A carcinogen (/kɑːr.ˈsɪn.ə.dʒən/) is any agent that promotes the development of cancer. Carcinogens can include synthetic chemicals, naturally occurring substances, physical agents such as ionizing and non-ionizing radiation, and biologic agents such as viruses and bacteria. Most carcinogens act by creating mutations in DNA that disrupt a cell's normal processes for regulating growth, leading to uncontrolled cellular proliferation. This occurs when the cell's DNA repair processes fail to identify DNA damage, allowing the defect to be passed down to daughter cells. The damage accumulates over time. This is typically a multi-step process during which the regulatory mechanisms within the cell are gradually dismantled allowing for unchecked cellular division.

The specific mechanisms for carcinogenic activity are unique to each agent and cell type. Carcinogenic agents can be broadly categorized, however, as either activation-dependent or activation-independent, which relate to the agent's ability to engage directly with DNA. Activation-dependent agents are relatively inert in their original form, but are bioactivated in the body into metabolites or intermediaries capable of damaging human DNA. These are also known as "indirect-acting" carcinogens. Examples of activation-dependent carcinogens include polycyclic aromatic hydrocarbons (PAHs), heterocyclic aromatic amines, and mycotoxins.
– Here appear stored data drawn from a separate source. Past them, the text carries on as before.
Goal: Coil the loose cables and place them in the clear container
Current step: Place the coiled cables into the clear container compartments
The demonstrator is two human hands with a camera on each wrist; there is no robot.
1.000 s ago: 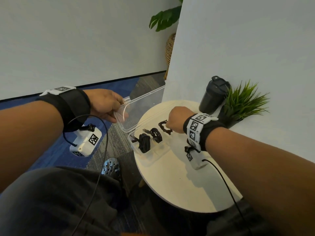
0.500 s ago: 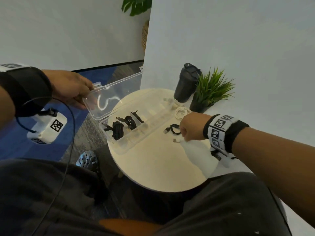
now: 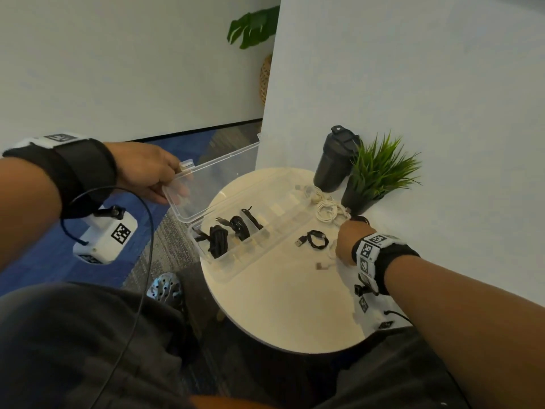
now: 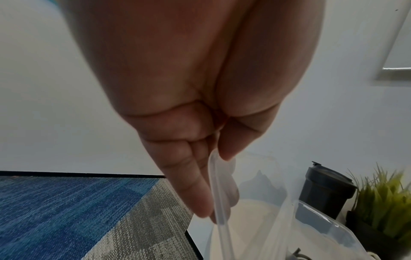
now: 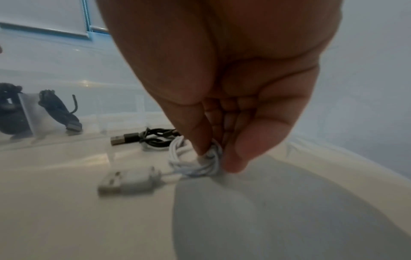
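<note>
Left hand [image 3: 144,169] pinched the clear container's lid [image 3: 212,181], holding it up; right hand [image 3: 346,242] pinched white coiled cable [image 5: 195,160], black cable [image 3: 314,239] just beside its fingers.

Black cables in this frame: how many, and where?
4. Three sit coiled in the clear container: at and. One black cable lies on the table beside it. More may be hidden.
</note>
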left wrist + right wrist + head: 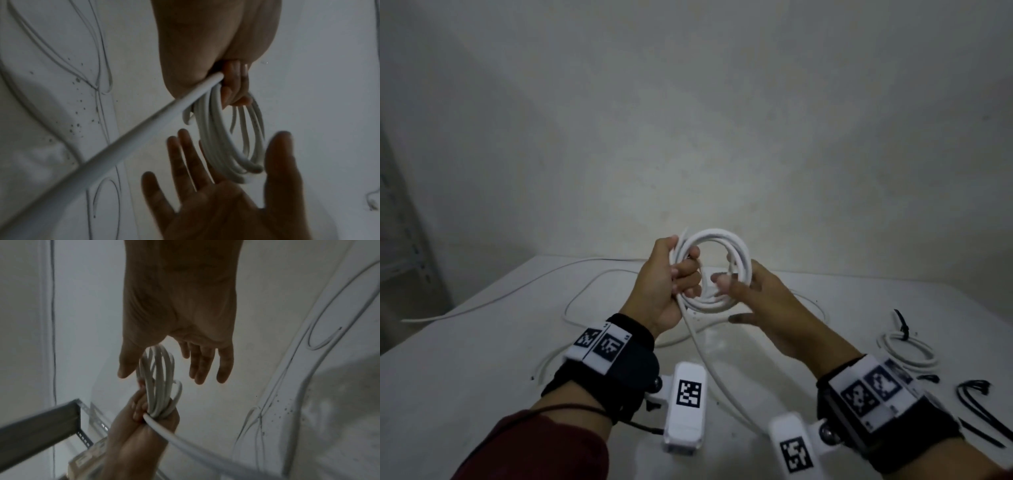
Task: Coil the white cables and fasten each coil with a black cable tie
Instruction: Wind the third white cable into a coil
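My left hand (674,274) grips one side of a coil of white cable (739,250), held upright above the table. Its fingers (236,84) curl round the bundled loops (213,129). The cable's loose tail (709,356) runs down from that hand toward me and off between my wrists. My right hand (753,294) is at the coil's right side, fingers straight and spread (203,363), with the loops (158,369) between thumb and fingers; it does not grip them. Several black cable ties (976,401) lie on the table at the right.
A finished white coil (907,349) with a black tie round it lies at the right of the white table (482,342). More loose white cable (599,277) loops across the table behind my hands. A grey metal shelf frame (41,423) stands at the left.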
Activation-independent carcinogens, or "direct-acting" carcinogens, are those that are capable of directly damaging DNA without any modification to their molecular structure. These agents typically include electrophilic groups that react readily with the net negative charge of DNA molecules. Examples of activation-independent carcinogens include ultraviolet light, ionizing radiation and alkylating agents.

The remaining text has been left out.